No entender de Luís Montenegro, deve ser constituída uma comissão de inquérito potestativa, isto é, de carácter obrigatório, para contornar esse "barrote" da maioria absoluta socialista que, na semana passada, inviabilizou as audições requeridas, alegando separação de poderes entre as autarquias e a Assembleia da República.
Sem se referir diretamente ao PSD, o candidato social-democrata, defendeu que a "oposição" deve liderar esse processo. "Estamos a iniciar uma legislatura nova, uma legislatura de maioria absoluta, e o abuso da maioria tem de ser evitado pelas oposições. As oposições devem aproveitar todos os instrumentos que o regimento e a lei lhe conferem", disse.
Em causa está o facto de, como o Expresso noticiou, as secretas portuguesas já monitorizarem as associações que recebem refugiados ucranianos desde 2014, altura da anexação da Crimeia pela Rússia, e, como tal, o Governo já teria na sua posse mais informações.

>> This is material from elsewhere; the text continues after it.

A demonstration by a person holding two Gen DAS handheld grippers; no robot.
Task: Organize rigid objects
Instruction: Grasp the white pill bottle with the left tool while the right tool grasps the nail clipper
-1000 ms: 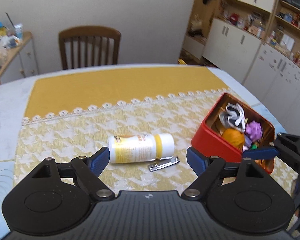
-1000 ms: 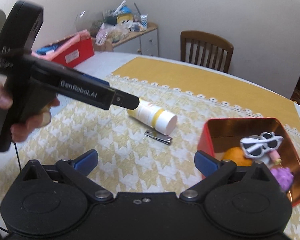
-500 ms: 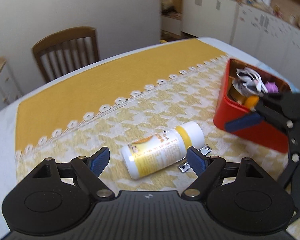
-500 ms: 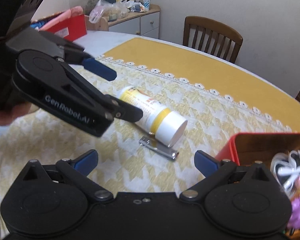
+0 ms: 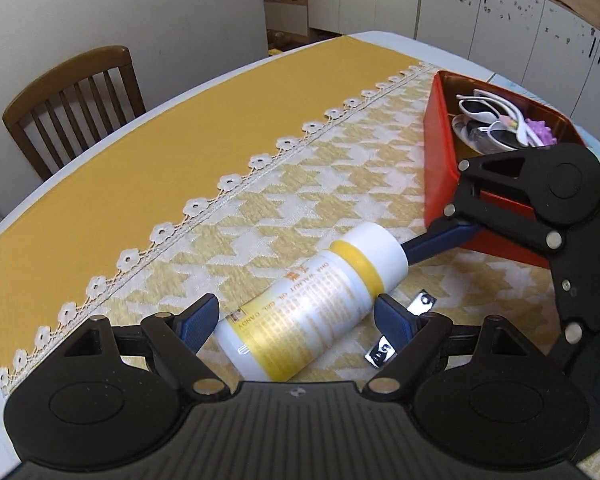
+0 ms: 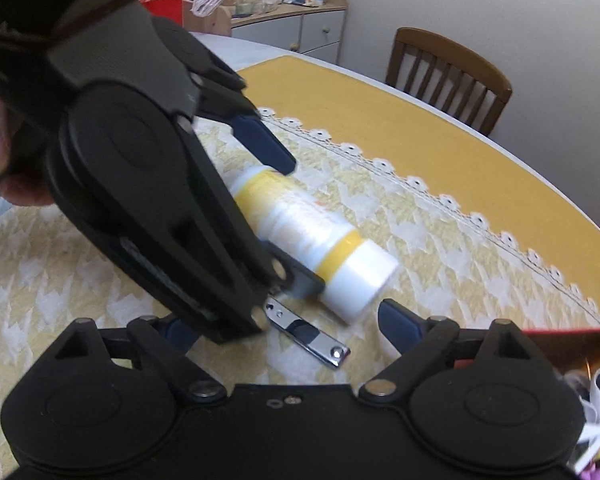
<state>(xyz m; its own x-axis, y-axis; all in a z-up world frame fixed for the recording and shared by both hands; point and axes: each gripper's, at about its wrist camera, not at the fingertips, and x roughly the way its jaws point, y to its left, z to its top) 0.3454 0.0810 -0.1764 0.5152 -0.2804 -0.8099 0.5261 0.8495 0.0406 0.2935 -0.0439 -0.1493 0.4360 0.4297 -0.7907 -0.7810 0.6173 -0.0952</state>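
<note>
Since a second ago I've brought my left gripper [image 5: 294,320] down astride the bottle [image 5: 314,306], tongs wide, nail clipper [image 6: 306,332] at its five o'clock, right gripper [image 6: 288,330] wide but closing, empty.

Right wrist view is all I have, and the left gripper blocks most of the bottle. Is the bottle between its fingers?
Observer: Yes. In the left wrist view the bottle lies on its side between the blue pads of the left gripper, which is open.
Operator: I only see a corner of the red tin. What is in it?
Observer: The red tin holds white sunglasses and a purple spiky toy.
</note>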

"Não podemos ser indiferentes à informação, não desmentida, de que os Serviços de Informações detêm já um acompanhamento e uma informação das pessoas e associações em causa — e sabemos que os serviços de informações reportam diretamente ao primeiro-ministro", disse, sugerindo que "há elementos que nos fazem concluir que esta informação já seria conhecida antecipadamente por parte do Governo e que a relação entre a autarquia e o Estado pode levar a que alguns órgãos da administração possam ter sido coniventes com esta situação".
O PS justificou na sexta-feira o chumbo da audição parlamentar do presidente da Câmara de Setúbal sobre o acolhimento de refugiados ucranianos com a “separação de competências” entre Assembleia da República e autarquias, mas não convenceu os partidos da oposição. Na Comissão de Assuntos Constitucionais, a maioria dos partidos da oposição contestou o argumento invocado pelo PS para rejeitar a audição de André Martins, recordando que o caso da audição de Fernando Medina, quando era presidente da Câmara de Lisboa, sobre o caso da partilha de dados pessoais de ativistas russos contestatários do regime de Moscovo com a embaixada da Rússia em Portugal.

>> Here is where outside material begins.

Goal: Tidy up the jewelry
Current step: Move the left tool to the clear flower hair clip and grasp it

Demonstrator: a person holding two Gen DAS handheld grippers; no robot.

Por outro lado, o Parlamento aprovou a audição do ministro da Administração Interna, José Luís Carneiro, e da ministra Adjunta e dos Assuntos Parlamentares, Ana Catarina Mendes, sobre o acolhimento de refugiados ucranianos naquele município. Além destas entidades, foram aprovadas por unanimidade as audições da Associação de Ucranianos em Portugal, da Alta-Comissária para as Migrações, da Secretária de Estado da Igualdade e das Migrações e do Secretário-geral do Sistema de Segurança Interna.
Rejeitados, com o voto contra do PS, acabaram os requerimentos para ouvir a Embaixadora da Ucrânia, da secretária-geral do Sistema de Informações da República e do diretor nacional do Serviço de Estrangeiros e Fronteiras (SEF).
"Há um escrutínio político que deve ser feito na sede própria e, desse ponto de vista, as oposições parlamentares não devem ser indiferentes e devem promover desde já o normal funcionamento da democracia", disse ainda Luís Montenegro, lembrando que numa comissão parlamentar potestativa há entidades que não se podem recusar a ser ouvidas, uma vez que as comissões parlamentares de inquérito têm especificidades em alguns aspetos equiparadas a uma entidade judicial.
"Se tiver havido falhas, e se essas falhas tiverem responsáveis, só recuperaremos a nossa imagem se os responsáveis assumirem a sua responsabilidade. Se forem membros da administração pública devem cessar funções e se forem membros eleitos devem demitir-se ou ser demitidos", concluiu.